We used the percentage time with CD4 <200, accounting for the total cumulative follow-up time with consistent viral suppression and focusing on the duration of time a patient spent in this condition. In this way, our measure does not make trapezoidal rule assumptions which could imply that individuals with very different CD4 counts may have the same cumulative immunologic responses so long as the total area under the curve of their CD4 trajectories is the same.[11] Accounting for fluctuations in CD4 counts over time without asserting the equivalence of these cumulative measures, as our method does, is less likely to obscure the fact that lower individual CD4 counts may be associated with poorer outcomes. Moreover, it could be easier, in routine clinical practice to calculate a cumulative percentage over time compared to other measures requiring techniques such as trapezoid methods.
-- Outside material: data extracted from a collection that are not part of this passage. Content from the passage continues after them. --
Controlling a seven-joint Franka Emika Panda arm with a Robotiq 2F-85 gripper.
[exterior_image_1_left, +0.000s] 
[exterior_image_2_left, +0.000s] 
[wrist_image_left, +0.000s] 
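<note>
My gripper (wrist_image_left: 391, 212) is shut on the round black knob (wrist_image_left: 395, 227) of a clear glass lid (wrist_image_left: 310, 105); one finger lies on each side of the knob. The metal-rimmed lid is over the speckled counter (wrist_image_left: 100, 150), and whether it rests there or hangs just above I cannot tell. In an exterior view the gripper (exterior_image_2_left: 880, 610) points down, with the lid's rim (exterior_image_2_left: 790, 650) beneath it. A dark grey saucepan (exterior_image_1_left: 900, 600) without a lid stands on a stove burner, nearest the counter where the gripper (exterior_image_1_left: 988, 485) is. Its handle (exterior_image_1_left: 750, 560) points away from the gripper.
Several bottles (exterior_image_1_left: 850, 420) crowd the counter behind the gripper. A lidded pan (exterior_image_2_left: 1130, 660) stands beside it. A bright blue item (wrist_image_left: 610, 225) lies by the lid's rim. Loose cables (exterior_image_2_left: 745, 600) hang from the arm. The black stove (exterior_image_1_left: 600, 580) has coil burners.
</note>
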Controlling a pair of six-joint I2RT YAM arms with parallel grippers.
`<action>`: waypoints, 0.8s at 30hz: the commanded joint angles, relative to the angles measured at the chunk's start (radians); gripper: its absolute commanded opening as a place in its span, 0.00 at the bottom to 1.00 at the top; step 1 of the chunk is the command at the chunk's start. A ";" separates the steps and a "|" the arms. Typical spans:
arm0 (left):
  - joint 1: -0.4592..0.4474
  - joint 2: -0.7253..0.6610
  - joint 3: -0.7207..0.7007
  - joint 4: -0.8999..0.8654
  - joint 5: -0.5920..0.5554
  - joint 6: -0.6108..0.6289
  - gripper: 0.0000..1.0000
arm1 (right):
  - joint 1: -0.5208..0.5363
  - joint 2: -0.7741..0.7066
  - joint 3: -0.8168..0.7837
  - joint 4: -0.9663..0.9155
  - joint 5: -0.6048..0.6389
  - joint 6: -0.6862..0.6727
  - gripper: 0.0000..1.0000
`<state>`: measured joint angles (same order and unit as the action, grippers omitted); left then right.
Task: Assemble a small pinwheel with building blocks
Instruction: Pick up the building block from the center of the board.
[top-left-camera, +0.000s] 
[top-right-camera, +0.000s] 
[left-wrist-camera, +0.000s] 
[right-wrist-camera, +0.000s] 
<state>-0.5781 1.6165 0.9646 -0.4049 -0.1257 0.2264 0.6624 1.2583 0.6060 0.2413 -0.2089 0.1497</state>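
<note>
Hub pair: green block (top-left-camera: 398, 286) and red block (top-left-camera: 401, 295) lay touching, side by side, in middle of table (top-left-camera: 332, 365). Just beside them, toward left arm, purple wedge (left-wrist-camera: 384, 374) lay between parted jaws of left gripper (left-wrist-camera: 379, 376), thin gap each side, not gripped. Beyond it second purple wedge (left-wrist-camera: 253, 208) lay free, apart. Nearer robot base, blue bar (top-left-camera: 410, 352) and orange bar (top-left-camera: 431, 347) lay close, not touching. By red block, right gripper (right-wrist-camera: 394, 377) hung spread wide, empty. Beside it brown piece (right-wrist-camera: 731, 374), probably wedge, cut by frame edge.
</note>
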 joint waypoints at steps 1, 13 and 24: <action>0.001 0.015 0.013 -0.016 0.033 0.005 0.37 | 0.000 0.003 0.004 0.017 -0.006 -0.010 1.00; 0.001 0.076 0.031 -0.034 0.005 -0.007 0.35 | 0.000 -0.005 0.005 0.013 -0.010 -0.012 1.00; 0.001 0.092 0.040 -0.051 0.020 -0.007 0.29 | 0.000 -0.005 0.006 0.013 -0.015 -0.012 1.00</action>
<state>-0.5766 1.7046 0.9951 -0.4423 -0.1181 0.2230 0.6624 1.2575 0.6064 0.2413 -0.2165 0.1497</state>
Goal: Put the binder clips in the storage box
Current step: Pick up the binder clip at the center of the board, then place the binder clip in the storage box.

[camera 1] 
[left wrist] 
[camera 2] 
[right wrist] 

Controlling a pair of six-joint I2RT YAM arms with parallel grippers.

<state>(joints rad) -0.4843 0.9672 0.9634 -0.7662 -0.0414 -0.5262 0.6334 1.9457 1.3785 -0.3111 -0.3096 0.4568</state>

Our study had several limitations. We included all the events reported after ART initiation and viral suppression at the start of the follow-up period, but we were not able to identify which specific AIDS-defining or serious non-AIDS defining events might have been prevalent outcomes; though this may have caused some measurement error, it ensured that we included all incident outcomes, because comorbidity diagnosis is dependent on clinical judgment and local resources. As we have documented heterogeneous frequency of CD4 count measurements in the cohort,[26] we have allowed CD4 counts to be carried forward up until 12 months; this represents the real practice in our region but could impact our results. Yet, the median days between consecutive CD4 counts was 156 days (IQR: 101–196) reducing the possibility of misclassification of periods of time with low CD4 counts. A recent study found a decrease in the frequency of pre-ART CD4 count measurements after Treat All policy adoption, especially in low/middle income countries, and suggested more research is needed to understand its effect on opportunistic infection prophylaxis management.[27] In spite of current recommendations to perform less CD4 monitoring in virological suppressed patients,[28] our study supports the importance of continued CD4 count monitoring to identify patients with a higher risk of developing AIDS-defining events or serious non-AIDS-defining events, in particular in those patients with CD4 counts lower than 200 cells/mm3. Finally, our data come from specific clinical cohorts in each site and could be non-representative of their respective countries.

Conclusion

The association between higher cumulative percentage of time with low CD4 counts and poor outcomes of mortality and clinical events suggest that these patients require more screening for early diagnosis of comorbidities and perhaps different prophylactic practices, even if they remain virally suppressed.